• _Records contained in a dataset_:

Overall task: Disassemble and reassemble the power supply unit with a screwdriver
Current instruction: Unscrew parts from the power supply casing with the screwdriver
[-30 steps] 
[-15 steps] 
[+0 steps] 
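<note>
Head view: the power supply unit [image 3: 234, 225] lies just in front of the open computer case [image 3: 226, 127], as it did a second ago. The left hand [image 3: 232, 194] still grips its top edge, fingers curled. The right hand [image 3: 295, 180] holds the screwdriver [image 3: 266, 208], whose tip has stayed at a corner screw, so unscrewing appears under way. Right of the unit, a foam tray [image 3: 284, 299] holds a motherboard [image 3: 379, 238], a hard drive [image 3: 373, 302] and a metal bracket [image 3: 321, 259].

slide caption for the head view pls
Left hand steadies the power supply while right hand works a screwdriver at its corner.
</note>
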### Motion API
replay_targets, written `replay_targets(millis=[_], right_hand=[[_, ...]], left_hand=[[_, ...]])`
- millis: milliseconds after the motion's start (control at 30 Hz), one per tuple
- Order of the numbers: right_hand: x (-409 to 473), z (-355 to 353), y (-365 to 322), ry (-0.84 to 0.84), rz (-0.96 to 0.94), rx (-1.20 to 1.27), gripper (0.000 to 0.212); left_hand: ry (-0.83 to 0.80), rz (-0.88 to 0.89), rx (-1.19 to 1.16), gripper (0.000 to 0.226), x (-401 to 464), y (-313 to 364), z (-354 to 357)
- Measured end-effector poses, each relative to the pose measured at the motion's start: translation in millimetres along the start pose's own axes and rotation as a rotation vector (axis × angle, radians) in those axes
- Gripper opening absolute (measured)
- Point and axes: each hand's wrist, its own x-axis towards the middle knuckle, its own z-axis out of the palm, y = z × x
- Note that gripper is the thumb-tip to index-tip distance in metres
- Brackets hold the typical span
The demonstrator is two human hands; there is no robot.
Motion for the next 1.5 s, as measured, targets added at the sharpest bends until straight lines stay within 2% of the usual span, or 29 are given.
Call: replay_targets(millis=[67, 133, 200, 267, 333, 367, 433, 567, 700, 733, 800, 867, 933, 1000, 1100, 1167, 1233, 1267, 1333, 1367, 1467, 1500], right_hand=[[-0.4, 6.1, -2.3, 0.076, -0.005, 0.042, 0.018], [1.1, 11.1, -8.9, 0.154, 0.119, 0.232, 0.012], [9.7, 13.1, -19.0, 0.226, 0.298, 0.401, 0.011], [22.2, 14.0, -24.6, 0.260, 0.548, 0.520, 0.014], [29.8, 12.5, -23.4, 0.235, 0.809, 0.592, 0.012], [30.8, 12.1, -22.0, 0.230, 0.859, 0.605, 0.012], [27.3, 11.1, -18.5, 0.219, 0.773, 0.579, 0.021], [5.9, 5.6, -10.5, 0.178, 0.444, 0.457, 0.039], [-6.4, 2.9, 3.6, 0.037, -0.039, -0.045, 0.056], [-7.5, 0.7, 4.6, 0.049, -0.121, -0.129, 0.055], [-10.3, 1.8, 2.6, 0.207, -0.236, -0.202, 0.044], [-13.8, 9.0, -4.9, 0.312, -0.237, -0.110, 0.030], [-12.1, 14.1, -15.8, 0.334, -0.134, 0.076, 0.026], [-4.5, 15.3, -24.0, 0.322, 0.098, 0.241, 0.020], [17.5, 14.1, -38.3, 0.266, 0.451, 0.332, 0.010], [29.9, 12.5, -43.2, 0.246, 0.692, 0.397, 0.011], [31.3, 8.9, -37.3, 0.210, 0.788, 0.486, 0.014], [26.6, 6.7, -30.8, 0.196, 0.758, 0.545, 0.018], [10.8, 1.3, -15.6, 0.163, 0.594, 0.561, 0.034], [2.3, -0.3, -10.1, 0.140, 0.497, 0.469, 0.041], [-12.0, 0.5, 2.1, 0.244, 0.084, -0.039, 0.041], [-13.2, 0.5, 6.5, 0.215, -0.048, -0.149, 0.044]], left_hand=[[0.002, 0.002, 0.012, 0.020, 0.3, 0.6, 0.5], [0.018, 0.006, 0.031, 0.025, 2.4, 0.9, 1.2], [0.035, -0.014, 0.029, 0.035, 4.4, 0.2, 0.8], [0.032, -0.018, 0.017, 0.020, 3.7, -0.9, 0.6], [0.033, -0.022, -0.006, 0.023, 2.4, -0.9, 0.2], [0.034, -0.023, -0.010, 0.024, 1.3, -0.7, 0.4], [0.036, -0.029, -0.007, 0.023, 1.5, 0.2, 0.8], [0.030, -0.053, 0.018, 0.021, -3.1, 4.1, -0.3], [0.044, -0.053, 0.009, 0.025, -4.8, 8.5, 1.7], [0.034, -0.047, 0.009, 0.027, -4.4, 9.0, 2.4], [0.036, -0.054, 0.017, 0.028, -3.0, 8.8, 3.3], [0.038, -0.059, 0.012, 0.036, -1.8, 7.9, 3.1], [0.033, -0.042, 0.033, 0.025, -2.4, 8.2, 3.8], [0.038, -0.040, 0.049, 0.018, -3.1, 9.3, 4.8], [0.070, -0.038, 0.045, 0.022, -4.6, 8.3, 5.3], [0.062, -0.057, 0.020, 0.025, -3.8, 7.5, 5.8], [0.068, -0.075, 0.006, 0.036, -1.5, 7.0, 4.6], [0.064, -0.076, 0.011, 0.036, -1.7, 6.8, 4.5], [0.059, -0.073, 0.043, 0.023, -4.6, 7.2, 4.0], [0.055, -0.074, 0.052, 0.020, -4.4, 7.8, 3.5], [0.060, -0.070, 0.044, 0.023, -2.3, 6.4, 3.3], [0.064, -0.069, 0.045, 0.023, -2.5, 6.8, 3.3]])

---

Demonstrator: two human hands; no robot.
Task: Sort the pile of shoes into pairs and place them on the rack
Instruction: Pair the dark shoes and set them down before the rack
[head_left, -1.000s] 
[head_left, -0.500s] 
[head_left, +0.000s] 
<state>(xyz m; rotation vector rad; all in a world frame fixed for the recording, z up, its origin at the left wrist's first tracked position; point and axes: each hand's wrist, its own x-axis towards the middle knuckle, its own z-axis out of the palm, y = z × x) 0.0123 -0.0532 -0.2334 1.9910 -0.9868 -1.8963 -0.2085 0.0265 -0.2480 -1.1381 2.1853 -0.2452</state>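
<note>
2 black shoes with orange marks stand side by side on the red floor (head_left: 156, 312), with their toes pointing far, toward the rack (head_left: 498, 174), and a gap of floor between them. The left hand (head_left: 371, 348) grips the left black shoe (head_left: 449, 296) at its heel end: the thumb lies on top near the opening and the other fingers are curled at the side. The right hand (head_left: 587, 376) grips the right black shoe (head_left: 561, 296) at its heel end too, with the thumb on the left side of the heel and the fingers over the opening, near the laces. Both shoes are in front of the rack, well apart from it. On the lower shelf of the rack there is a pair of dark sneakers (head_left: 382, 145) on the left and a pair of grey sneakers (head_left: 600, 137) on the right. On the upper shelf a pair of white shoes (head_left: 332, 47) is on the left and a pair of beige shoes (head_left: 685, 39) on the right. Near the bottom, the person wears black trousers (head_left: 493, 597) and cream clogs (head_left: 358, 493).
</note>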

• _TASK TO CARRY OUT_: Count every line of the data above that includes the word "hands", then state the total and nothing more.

• _ANSWER TO THE EXERCISE_: 2